[Openmcl-devel] CCL images, consumer apps, and piracy
Brandon Van Every
bvanevery at gmail.com
Fri Apr 8 13:36:34 CDT 2011
Hi, I'm pretty new to Common Lisp and Clozure CL. I'm using Windows
Vista. I have been reading a lot of materials to try to understand
how CLL produces standalone apps.
Let's say I write a commercial app for a consumer audience, such as a
game. Aside from a few system .dlls accessed by CFFI, it is written
entirely in CL. I save-application with prepend-kernel to create a
standalone .exe. What's to stop some hacker from extracting my Lisp
image from the standalone .exe, loading it with a CCL kernel of their
choosing, and then using my code in any way they like? It seems like
not only could they pirate my game, they could mod it in any way they
like, and easily distribute their own derivative works. If there's
something about the internals of a CCL image that would make this
difficult, I would be grateful for an explanation. Or, if it's easy
by default but can be made difficult, I'd welcome that too.

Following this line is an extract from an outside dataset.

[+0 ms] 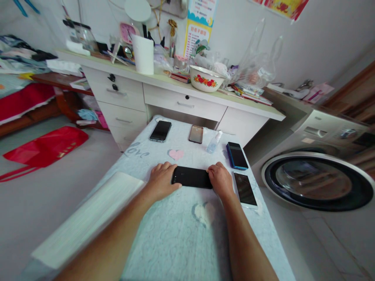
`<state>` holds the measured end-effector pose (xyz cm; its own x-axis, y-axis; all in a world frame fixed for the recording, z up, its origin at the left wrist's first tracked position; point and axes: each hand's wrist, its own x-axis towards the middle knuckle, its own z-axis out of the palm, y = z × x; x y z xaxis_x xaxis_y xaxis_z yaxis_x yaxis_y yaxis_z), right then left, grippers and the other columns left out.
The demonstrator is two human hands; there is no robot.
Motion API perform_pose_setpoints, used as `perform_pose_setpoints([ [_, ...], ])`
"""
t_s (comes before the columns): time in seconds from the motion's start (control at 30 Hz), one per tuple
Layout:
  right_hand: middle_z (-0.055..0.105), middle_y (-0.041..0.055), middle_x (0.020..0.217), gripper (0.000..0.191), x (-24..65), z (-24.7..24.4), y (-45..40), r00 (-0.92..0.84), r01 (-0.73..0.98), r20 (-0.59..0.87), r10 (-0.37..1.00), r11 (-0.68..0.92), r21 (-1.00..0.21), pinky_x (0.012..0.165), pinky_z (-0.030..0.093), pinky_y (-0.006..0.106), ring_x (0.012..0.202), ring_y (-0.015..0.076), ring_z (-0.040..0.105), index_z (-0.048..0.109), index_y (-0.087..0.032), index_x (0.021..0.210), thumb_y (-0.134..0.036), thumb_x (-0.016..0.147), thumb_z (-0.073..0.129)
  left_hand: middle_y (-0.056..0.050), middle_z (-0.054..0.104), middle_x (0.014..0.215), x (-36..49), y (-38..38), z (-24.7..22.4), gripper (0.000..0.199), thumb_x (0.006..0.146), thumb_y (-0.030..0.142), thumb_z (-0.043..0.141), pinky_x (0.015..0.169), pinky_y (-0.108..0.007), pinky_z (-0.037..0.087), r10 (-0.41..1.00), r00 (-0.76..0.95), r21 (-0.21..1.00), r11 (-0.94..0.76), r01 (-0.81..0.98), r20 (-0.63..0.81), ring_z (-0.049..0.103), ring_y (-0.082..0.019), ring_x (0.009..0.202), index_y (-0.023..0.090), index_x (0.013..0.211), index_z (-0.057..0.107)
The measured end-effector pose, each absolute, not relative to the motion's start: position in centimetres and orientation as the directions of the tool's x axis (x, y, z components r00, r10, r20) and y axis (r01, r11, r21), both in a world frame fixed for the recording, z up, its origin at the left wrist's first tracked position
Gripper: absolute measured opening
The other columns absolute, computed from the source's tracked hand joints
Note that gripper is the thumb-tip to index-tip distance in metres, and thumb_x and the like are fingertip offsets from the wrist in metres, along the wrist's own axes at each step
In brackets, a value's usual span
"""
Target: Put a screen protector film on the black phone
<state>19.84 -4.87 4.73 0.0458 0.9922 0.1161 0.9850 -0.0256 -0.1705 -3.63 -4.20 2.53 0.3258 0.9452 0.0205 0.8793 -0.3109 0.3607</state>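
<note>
1. My left hand (162, 179) has its grip closed on the left end of the black phone (192, 177), thumb and fingers at its corners.
2. My right hand (221, 180) has its grip closed on the right end, fingers curled in at the edge.
3. The black phone lies crosswise between my hands, low over the cloth-covered tabletop (175, 238); I cannot tell whether its whole underside touches the cloth.
4. Beyond it, a pink heart (176, 154) is printed on the cloth.
5. At the far left lies a dark-screened phone (161, 130); near the middle of the far side lies a brown-edged phone case (196, 134).
6. Right of that case, a clear spray bottle (213, 143) stands upright.
7. To the right of my right hand, the blue-edged phone (238, 155) lies farther off and the white-edged phone (245, 189) nearer, just beside each other.
8. A long white slab (88, 218) lies along the left, partly behind my left forearm.
</note>
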Motion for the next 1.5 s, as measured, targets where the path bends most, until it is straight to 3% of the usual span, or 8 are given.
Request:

I'd rather not get into a big discussion about the merits / demerits
of worrying about game piracy in the first place. Recent evidence
from Stardock's "Sins of a Solar Empire" suggest that up to a certain
number of sales, piracy is not worth worrying about.

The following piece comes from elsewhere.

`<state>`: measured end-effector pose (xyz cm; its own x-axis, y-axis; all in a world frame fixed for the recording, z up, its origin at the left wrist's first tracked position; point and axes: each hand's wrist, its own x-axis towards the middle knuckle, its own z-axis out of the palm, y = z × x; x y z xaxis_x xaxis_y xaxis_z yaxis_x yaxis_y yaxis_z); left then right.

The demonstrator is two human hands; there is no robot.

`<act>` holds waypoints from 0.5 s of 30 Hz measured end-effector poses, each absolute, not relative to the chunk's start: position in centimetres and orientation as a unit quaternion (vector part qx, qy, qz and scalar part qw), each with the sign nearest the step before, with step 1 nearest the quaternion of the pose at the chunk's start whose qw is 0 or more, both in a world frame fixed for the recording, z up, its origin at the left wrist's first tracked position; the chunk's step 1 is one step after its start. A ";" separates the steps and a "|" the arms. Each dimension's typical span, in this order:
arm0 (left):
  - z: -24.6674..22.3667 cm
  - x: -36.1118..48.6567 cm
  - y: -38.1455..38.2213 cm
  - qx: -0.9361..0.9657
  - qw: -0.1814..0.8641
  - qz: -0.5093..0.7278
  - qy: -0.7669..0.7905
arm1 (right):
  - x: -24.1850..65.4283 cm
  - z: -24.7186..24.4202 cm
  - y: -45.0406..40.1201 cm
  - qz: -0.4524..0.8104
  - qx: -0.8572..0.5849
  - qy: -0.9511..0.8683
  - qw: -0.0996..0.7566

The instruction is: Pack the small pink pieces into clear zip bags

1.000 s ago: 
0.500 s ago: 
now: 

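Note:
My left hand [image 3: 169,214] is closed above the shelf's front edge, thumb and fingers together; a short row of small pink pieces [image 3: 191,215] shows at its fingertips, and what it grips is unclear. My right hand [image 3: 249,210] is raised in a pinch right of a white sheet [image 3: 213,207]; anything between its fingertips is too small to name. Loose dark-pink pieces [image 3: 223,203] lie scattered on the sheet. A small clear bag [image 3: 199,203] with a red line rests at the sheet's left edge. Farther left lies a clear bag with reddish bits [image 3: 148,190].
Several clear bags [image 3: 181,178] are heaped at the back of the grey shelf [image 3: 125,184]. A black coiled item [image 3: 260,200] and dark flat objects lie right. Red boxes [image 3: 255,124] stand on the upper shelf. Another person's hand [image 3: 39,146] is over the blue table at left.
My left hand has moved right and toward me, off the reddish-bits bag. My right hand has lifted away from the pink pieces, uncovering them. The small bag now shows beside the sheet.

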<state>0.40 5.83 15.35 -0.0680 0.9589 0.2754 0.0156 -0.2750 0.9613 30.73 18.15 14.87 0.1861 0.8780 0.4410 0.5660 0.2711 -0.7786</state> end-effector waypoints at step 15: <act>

philosophy is to concentrate on their core paying customers, who are
not pirates and are annoyed by anti-piracy measures. However, the
evidence from other sources is that once one is selling millions of
copies of a game, piracy is rampant. There's a smaller market of
conscientious consumers who just pay for stuff, and a mass market of
cheapskate consumers who love to get everything for free. Suffice it
to say that "I am ambitious," so I keep my eye on such issues.